La dernière date du 2 juillet. La société américaine Kaseya et ses milliers de clients, des entreprises à qui elle vend des outils informatiques, ont été la cible d’une cyberattaque massive. Elles ont été victimes d’un rançongiciel, un programme informatique qui paralyse les systèmes de l’entreprise et exige une rançon pour les débloquer. Kaseya a fait appel à une entreprise spécialisée dans la cybersécurité, FireEye Mandiant IR pour l’aider à sortir de cette crise.

Déstabilisation des démocraties 

Si les États-Unis sont particulièrement ciblés par les cyberattaques, la France est le deuxième pays le plus touché au monde. Selon l’Otan, ces attaques, contre des infrastructures et des entreprises, sont un risque pour la démocratie et déstabilisent les Etats. À tel point que désormais, pour l’Alliance, les cyberattaques majeures doivent être considérées comme des attaques armées. Cela signifie que l’Otan se dit prête à riposter militairement à une cyberattaque.

“Les cybermenaces pour la sécurité de l’Alliance sont complexes, destructrices, coercitives et de plus en plus fréquentes. Cela a été récemment illustré par des incidents de type rançongiciel et d’autres cyberactivités malveillantes visant nos infrastructures critiques et nos institutions démocratiques, qui pourraient avoir des effets systémiques et causer des dommages importants”, justifient les membres de l’Otan dans un communiqué.

Un nouveau domaine de la guerre

“Le cyberespace est considéré comme le cinquième domaine de la guerre, après la terre, la mer, l’air et l’espace. Mais la vérité est que les systèmes informatiques sont désormais si omniprésents qu’ils sont également fermement ancrés dans les quatre autres domaines, ce qui signifie qu’une cyberattaque réussie peut affaiblir un ennemi de plusieurs manières”, explique les spécialistes de l’informatique et de la sécurité, Ahmed Ibrahim et Paul Haskell-Dowland dans The Conversation. 

Peu à peu, les cyberattaques prennent des airs de guerre froide.

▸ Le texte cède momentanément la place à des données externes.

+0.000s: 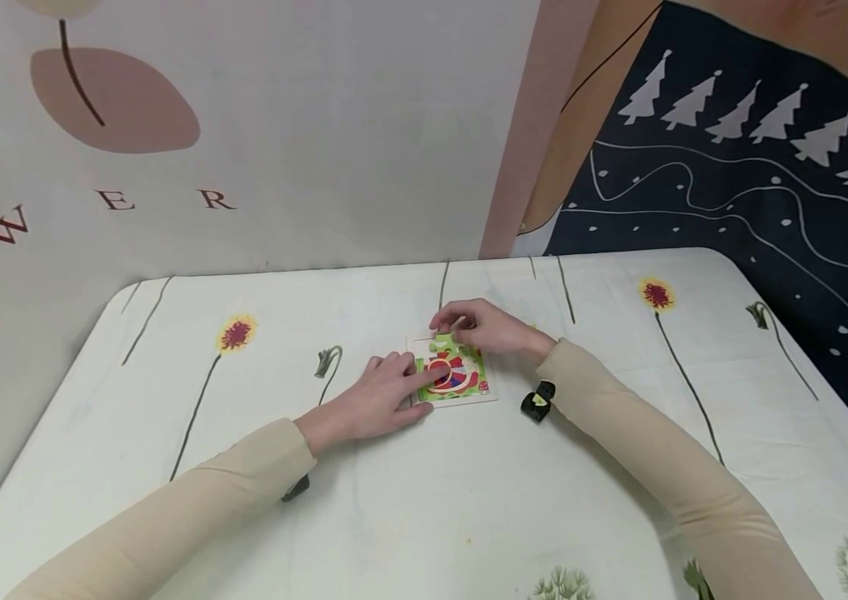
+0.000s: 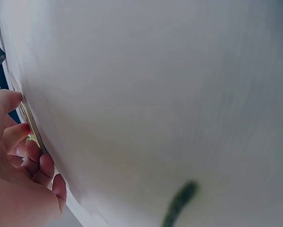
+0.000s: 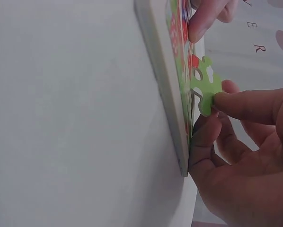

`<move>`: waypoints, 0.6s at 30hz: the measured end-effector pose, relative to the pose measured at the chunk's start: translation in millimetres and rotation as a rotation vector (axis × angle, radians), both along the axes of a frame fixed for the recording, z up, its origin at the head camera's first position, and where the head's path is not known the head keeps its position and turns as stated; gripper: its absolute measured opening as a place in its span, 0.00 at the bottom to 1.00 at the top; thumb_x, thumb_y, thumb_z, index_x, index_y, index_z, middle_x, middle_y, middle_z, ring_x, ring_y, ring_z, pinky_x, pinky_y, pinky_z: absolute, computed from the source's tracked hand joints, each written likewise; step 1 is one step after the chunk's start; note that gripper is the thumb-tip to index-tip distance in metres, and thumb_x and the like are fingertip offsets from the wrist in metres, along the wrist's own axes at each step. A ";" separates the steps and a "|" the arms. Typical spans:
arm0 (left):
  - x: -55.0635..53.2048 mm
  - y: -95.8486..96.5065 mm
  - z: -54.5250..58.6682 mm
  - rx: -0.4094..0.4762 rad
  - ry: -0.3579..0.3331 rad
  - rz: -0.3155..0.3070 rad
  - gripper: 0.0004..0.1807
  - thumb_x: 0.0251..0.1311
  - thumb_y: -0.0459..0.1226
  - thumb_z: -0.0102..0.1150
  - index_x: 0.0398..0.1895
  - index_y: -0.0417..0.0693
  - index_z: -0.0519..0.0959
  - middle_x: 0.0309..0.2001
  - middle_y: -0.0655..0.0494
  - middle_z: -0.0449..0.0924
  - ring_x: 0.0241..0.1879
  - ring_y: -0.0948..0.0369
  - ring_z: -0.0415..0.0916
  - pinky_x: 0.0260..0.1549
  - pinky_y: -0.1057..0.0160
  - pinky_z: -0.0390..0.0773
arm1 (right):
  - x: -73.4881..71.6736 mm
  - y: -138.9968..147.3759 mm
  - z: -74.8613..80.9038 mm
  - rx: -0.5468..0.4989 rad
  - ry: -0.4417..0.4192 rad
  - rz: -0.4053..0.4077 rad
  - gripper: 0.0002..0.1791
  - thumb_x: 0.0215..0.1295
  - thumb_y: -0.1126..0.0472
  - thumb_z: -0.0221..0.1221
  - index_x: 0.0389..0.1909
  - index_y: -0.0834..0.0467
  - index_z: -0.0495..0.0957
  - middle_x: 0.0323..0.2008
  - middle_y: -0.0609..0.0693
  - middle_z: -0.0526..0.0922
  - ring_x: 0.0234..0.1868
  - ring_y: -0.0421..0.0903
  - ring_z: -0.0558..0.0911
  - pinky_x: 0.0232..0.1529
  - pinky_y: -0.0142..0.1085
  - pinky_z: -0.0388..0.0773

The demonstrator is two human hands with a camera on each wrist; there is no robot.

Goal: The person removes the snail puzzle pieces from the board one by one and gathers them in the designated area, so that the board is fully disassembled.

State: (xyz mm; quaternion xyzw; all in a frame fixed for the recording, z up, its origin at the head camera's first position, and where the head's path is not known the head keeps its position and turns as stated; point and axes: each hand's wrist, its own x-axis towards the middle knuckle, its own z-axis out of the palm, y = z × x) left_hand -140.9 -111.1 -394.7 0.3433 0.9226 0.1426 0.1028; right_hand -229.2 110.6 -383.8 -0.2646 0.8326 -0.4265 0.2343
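Mid-table, toward the far side: a small picture puzzle in a pale board (image 1: 469,403), flat on the white flowered cloth (image 1: 393,517), both hands at it. Right hand (image 1: 497,328) works the far edge, thumb and fingers clamped on a green puzzle piece (image 3: 207,84) with a white patch and a red corner. Piece is tilted up from the board; whether its lower edge touches, cannot tell. Left hand (image 1: 378,396) comes in from the left, fingers apart and holding no piece, index finger (image 1: 427,377) laid on the red part of the picture.

Step in hand, as I judge it: handling one piece at the far edge while the left hand steadies the rest. Seating or lifting, unclear. Next move probably calls for a firm pinch and care with the interlocking tabs, neighbours held down.

Writing: far wall (image 1: 333,125), left side, dark red capitals W (image 1: 7,225), E (image 1: 115,200), R (image 1: 215,199); a cut-off curve farther left, perhaps O. No brand readable on puzzle or board.
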 end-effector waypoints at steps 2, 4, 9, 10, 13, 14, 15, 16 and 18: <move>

Si une attaque est proférée contre un membre de l’Alliance, c’est toute la coalition qui doit riposter. Dans le communiqué de l’Otan, deux pays sont expressément nommés et ciblés : la Chine et la Russie. Le 3 juillet dernier, Joe Biden a haussé la voix. “S’il s’avère que la Russie avait connaissance de l’attaque (visant Kaseya, ndr) ou que c’est de son fait, alors j’ai dit à Poutine que nous répondrons”, a prévenu l’hôte de la Maison Blanche.